Segmental or lobar atrophy in CCA is a result of portal venous or biliary obstruction or both and its identification while imaging is important as it has implications for management.^[14] No liver resection should be performed that leaves an atrophic remnant.^[29] Our series showed atrophy in 29(58%) cases. A study by Feydy A et al.^[30] showed lobar atrophy in six out of eleven (54.54%) patients on helical CT. In our study, left lobe atrophy was more frequent, seen in 68.9% and right lobar atrophy (either anterior or posterior segment or both) in 31.1%. Both right and left lobar atrophy was seen in none of the patients. In our study, involvement of the main hepatic artery or its branches was seen in 9 (18 %) cases. Inferior vena cava was involved in one (2.00%) case and hepatic veins were involved in two (4.00%) cases. Distant metastasis was present in six (12.00%) patients. Three out of 50 patients (6%) also showed cholangitic abscesses.

Following are the Unresectability criteria for cholangiocarcinoma.^[15,16]

• Type IV bismuth classification and tumour extending beyond 2 cm from the hilum

• Vascular Invasion (either main portal vein or proper hepatic artery) and involved segment greater than 2 cm.

• Lobar atrophy on one side with vascular invasion on contralateral side.

• Lobar atrophy on one side with an extension of the tumour to secondary biliary confluence on the contralateral side.

• Tumour invasion of secondary biliary confluence in one lobe and vascular invasion in the contralateral lobe.

• Metastasis to lymph nodes in celiac, portocaval, or paraaortic locations.

• Distant metastasis.

Following the above criteria, 21 out of 50 patients were taught to be resectable based on the findings of CT. However, only 12 out of 21 cases underwent curative resection and the remaining 9 cases were found to be unresectable tumours. positive predictive value of CT in detecting tumour resectability in our study was 57.14%. 29 patients in whom tumours were detected as unresectable did not undergo any surgery in our study

In a study by Lee HY et al,^[31] positive and negative predictive values for tumour resectability based on CT and cholangiographic findings were found as 71.4% and 84.6% respectively.

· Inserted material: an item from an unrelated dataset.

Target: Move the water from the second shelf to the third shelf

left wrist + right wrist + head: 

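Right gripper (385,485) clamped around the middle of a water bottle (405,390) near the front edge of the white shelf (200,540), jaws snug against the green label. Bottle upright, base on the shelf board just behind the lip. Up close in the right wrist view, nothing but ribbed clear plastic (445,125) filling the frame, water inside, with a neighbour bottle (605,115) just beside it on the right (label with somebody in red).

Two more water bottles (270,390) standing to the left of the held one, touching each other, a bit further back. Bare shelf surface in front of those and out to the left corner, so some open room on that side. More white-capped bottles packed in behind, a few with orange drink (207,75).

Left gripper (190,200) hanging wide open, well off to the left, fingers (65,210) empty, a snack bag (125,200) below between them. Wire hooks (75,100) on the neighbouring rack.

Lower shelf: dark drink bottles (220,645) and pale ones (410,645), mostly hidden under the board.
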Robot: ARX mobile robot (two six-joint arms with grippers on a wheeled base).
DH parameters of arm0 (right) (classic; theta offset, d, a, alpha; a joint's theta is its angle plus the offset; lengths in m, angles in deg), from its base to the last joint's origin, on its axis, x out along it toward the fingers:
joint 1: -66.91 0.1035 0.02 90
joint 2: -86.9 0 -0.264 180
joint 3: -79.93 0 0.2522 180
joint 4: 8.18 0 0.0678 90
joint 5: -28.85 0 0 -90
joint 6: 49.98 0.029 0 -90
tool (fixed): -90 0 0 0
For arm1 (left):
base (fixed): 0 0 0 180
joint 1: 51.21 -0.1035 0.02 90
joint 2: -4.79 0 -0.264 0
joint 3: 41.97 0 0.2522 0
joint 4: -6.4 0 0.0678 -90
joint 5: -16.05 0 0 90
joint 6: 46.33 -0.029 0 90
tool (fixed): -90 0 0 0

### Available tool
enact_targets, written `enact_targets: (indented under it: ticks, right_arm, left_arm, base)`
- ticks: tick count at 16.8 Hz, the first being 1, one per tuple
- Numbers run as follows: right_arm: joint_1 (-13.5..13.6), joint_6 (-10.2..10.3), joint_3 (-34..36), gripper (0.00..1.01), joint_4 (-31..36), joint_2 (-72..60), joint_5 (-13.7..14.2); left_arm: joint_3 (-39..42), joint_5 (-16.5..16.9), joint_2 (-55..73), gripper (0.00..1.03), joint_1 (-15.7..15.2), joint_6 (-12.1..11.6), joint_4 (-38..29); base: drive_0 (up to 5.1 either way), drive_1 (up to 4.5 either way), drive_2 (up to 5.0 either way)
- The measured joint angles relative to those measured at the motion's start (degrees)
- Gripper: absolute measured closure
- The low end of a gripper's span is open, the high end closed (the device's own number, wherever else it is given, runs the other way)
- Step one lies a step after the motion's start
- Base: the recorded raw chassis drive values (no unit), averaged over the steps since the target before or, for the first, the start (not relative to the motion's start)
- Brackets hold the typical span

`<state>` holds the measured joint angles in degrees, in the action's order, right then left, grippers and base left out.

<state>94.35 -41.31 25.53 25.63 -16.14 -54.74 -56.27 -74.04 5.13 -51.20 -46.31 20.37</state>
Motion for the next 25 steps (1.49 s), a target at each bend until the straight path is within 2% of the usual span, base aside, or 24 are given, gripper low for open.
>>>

Sources of inaccuracies were underestimation of bile duct involvement, underestimation of diffuse tumour infiltration extending to the hepatoduodenal ligament, and inaccurate assessment of vascular involvement.

Conclusion

Cholangiocarcinoma is a slow-growing malignant tumour arising from the bile duct epithelium. Most of the cases have poor diagnosis due to late presentation leading to delay in diagnosis and unresectability. Imaging plays a crucial role in evaluating typical characteristics and extent of the tumour and determining the resectability of the tumour preoperatively and CT is the most frequently used modality. In our study, we described various imaging appearances and preoperative resectability of cholangiocarcinoma in a sample of 50 patients presenting to our tertiary care institute.